- Supplied material
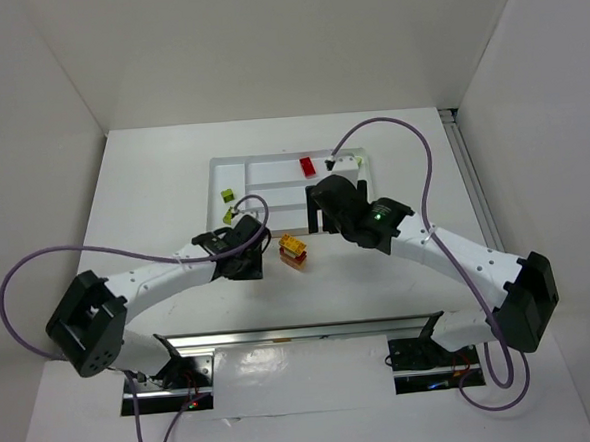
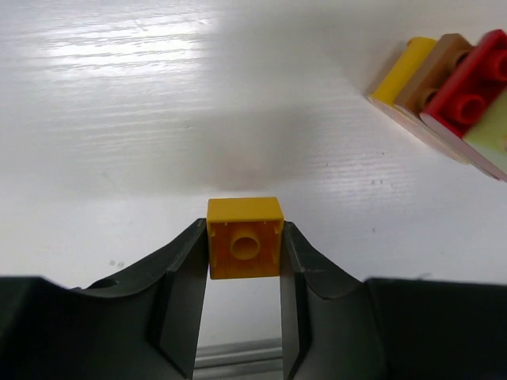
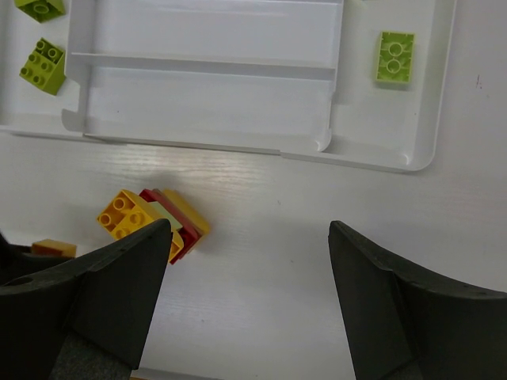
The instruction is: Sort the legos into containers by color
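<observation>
From above, a red brick (image 1: pixel 308 165) lies in the white tray (image 1: pixel 262 173), and the stacked block (image 1: pixel 294 249) sits just outside it.

In the left wrist view, the left claw (image 2: pixel 245 229) clamps a yellow brick (image 2: pixel 245 241); the picture's edge cuts off the stacked block.

In the right wrist view, the right claw (image 3: pixel 249 261) gapes wide, one finger hiding part of the block.

I'm looking at a white table (image 1: pixel 163 189) whose faint grain shows up close. Toward the far side, the flat white divided tray (image 1: pixel 261 159) lies directly on it. In front of the tray's near rim and apart from it, the stacked orange-red block (image 1: pixel 294 249) lies on bare table, tipped onto its side. Near that block, a yellow brick (image 2: pixel 244 249) is clamped in the left pincer (image 2: pixel 244 229), low over the table. I can't tell whether it touches. A metal rail (image 1: pixel 312 332) runs along the near edge.
</observation>
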Action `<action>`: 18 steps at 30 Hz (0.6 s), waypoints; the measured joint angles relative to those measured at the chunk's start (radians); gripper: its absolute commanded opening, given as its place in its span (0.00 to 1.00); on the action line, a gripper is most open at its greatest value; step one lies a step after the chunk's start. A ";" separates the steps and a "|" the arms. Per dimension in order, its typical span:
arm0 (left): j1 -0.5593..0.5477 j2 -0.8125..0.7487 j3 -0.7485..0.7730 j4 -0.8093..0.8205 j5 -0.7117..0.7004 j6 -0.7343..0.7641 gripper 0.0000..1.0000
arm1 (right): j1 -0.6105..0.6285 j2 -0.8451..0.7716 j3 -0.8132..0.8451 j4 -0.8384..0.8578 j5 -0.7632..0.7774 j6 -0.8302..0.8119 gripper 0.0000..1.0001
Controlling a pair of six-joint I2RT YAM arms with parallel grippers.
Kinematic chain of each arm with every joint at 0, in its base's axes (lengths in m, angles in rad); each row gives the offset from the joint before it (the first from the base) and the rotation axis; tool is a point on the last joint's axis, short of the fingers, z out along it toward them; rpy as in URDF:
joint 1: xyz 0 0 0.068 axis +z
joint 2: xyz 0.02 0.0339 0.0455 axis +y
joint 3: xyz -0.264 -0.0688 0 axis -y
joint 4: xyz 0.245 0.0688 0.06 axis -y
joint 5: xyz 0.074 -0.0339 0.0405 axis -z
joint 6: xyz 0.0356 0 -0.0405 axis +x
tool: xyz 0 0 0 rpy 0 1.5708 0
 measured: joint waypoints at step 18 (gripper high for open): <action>0.248 0.327 0.702 -0.115 0.046 0.135 0.20 | -0.029 -0.018 0.000 0.000 0.065 0.021 0.88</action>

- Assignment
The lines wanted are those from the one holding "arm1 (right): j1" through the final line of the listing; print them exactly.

- Worked solution
arm1 (right): j1 -0.6105..0.6285 j2 -0.8451..0.7716 j3 -0.8132..0.8451 j4 -0.8384..0.8578 j5 -0.7632..0.7774 j6 -0.8302..0.8119 gripper 0.0000..1.0001
Controlling a pair of six-joint I2RT YAM arms with parallel grippers.
Kinematic chain of each arm with every joint at 0, in its base's axes (lengths in m, angles in rad); each row gives the offset from the joint before it (the first from the base) and the rotation axis; tool is a point on the last joint's axis, short of the fingers, z out along it toward them; rpy as in URDF:
joint 1: xyz 0 0 0.068 axis +z
joint 2: xyz 0.02 0.0339 0.0455 axis +y
joint 3: xyz -0.264 -0.0688 0 axis -y
joint 4: xyz 0.245 0.0688 0.06 axis -y
joint 5: xyz 0.074 -0.0339 0.0405 axis -z
joint 6: xyz 0.0356 0 -0.0405 axis +x
tool: xyz 0 0 0 rpy 0 1.5708 0
 measured: joint waypoints at step 18 (gripper high for open): <action>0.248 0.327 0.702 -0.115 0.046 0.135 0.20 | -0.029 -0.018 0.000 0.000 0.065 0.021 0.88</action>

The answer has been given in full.